Our linking methods aim to make as few false matches as possible (minimize type I errors) while creating as many of the true matches as possible (minimize type II errors).

Figure 1 shows a comparison of different linking methods according to their type I and type II errors.

Chart comparing type I and type II linking errors resulting from different linking methods.

This figure refers to a series of linking methods currently used or soon to be added to this project (e.g., the ABE method, machine learning method, and EM method). Details of these linking methods can be found in the paper “Automated Linking of Historical Data” by Ran Abramitzky, Leah Platt Boustan, Katherine Eriksson, James J. Feigenbaum, and Santiago Pérez.

Each method involves a tradeoff between the number of matches made and the accuracy of the matches (TPR vs PPV). Methods with a lower PPV create more mis-matches. Mis-matches arise due to challenges such as transcription and enumeration errors, mortality1, under-enumeration, common names and international migration between census years. The figure also documents that mis-matches occur in linked datasets created by human linkers.
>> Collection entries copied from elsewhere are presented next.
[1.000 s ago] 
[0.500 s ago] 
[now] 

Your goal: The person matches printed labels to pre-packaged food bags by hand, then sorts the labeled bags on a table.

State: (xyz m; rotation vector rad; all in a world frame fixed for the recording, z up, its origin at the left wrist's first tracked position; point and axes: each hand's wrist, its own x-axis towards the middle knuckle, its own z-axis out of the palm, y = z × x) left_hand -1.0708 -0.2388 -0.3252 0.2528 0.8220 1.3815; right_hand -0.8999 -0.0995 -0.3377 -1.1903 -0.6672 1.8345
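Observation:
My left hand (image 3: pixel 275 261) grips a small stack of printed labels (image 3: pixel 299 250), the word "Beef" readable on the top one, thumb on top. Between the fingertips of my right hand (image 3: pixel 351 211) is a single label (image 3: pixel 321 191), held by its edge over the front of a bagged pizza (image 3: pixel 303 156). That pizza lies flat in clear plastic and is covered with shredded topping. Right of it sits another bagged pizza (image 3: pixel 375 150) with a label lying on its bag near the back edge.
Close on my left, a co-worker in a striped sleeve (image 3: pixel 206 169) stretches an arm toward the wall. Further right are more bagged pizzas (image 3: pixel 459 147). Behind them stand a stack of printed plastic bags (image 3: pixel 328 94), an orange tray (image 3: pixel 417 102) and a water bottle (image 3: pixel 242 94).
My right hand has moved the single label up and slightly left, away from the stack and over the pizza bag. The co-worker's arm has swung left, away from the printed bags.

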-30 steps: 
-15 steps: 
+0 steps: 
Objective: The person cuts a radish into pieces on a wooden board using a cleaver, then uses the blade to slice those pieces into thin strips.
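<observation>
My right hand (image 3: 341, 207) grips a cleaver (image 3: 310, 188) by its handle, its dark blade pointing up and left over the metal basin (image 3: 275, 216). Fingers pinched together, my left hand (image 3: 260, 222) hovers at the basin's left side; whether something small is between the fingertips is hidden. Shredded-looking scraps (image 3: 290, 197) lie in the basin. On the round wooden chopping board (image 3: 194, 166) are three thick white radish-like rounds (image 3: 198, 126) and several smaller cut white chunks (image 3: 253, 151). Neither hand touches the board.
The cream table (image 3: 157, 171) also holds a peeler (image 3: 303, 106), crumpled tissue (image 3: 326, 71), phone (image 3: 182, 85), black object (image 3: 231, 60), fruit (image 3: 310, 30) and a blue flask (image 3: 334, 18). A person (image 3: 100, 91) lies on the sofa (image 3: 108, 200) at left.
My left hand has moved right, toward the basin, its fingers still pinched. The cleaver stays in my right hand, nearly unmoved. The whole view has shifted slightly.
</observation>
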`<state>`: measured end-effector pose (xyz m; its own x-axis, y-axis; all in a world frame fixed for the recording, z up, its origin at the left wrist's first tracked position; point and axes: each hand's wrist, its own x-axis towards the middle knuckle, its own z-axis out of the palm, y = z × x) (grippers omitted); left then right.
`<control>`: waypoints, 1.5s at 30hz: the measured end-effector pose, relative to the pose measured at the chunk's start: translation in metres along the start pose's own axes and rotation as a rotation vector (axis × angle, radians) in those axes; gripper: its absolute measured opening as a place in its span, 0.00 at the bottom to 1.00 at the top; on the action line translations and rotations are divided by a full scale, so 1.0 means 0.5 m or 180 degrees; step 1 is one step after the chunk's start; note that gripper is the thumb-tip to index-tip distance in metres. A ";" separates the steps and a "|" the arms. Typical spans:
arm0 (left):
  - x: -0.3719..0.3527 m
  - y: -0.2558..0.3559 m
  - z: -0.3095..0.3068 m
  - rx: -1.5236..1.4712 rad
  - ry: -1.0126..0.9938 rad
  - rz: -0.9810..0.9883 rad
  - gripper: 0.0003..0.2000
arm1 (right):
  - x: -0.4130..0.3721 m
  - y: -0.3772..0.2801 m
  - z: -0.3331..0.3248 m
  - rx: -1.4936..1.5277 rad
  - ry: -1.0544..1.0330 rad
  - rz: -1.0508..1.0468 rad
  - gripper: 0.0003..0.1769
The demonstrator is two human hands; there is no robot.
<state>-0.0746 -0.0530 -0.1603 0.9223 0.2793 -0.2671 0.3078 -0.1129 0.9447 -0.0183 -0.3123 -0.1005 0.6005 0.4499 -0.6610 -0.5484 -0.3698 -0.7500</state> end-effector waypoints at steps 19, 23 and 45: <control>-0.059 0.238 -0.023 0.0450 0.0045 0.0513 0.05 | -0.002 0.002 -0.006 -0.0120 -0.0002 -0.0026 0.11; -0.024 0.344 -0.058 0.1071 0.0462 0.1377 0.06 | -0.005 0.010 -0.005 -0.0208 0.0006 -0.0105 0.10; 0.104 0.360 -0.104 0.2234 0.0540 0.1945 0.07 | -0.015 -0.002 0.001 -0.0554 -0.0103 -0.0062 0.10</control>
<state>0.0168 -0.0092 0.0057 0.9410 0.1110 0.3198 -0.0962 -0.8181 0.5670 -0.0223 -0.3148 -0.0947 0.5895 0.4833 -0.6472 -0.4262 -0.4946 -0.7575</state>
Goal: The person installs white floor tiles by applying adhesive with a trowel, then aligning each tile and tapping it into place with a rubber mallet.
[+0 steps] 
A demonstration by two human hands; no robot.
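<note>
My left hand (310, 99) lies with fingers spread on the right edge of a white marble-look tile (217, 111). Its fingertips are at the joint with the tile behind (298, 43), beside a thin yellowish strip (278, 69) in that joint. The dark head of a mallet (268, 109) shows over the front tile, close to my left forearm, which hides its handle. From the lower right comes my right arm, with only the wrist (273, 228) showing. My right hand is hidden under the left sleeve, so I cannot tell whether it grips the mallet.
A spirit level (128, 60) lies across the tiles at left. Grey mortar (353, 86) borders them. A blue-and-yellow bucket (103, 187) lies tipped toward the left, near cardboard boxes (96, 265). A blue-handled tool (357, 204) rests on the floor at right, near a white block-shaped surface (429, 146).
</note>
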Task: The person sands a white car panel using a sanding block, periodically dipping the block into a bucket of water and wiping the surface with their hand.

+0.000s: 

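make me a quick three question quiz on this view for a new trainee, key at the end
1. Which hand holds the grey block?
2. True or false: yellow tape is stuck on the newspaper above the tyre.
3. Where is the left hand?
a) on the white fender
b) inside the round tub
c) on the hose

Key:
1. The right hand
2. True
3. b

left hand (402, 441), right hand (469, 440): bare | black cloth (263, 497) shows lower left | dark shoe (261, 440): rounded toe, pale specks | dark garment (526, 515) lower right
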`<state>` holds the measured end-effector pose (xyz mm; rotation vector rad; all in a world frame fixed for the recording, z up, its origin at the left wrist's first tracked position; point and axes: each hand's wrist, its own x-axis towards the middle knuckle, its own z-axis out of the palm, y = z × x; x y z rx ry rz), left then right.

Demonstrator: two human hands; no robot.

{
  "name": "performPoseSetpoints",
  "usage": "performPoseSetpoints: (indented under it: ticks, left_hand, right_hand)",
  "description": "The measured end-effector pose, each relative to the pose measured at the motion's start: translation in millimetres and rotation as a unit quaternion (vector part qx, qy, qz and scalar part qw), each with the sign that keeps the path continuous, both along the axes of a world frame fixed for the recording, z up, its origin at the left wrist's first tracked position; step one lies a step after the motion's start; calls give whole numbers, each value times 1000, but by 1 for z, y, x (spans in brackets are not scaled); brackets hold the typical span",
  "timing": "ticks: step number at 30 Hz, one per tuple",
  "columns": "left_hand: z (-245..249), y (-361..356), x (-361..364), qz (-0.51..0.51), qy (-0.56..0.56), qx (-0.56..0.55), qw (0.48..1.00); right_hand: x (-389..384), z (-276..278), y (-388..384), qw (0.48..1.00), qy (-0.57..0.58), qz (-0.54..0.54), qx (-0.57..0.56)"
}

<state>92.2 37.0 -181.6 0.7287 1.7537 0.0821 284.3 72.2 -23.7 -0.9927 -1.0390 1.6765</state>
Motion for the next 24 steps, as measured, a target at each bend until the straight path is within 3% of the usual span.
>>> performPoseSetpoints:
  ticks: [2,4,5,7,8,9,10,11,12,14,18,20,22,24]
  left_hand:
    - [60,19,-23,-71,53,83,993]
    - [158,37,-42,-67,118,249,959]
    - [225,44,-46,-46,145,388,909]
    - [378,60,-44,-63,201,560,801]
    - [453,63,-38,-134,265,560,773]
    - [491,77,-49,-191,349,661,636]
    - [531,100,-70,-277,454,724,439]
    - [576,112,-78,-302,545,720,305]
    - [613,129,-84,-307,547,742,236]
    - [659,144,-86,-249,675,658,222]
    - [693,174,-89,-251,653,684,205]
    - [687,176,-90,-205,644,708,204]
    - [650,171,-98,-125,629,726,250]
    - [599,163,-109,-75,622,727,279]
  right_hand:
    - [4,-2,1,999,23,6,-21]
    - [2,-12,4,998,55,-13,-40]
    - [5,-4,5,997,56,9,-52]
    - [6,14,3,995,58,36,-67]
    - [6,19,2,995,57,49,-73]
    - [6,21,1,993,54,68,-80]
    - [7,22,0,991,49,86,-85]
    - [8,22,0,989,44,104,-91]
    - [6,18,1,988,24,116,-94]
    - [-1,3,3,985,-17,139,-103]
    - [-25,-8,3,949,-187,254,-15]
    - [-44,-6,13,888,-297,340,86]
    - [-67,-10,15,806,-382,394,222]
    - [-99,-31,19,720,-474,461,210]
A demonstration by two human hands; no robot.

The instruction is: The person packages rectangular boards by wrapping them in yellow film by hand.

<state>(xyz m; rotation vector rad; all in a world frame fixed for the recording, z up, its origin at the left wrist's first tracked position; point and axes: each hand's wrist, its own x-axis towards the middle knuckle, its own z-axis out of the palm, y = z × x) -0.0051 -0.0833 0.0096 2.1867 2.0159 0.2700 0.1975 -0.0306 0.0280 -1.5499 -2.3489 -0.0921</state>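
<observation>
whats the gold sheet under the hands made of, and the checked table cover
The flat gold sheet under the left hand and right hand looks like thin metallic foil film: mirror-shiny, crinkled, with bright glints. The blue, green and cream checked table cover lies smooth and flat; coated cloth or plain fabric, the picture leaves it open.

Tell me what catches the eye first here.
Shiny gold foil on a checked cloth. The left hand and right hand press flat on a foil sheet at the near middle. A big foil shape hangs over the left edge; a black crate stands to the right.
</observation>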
Because the weight placed on sample size versus accuracy may differ based on the research question, we urge users to familiarize themselves with the methods and select the linking algorithm that best fits with their research design.

A set of codes and documentation that can be used to implement each of these methods can be downloaded from our data page or found at this website. These codes are also available as a GitHub repository.


1 Missed links due to mortality will be a larger problem when linking between two Censuses conducted a number of years apart (i.e. matching from the 1850 Census to 1940 Census) and so links created over a long time span should be used with caution.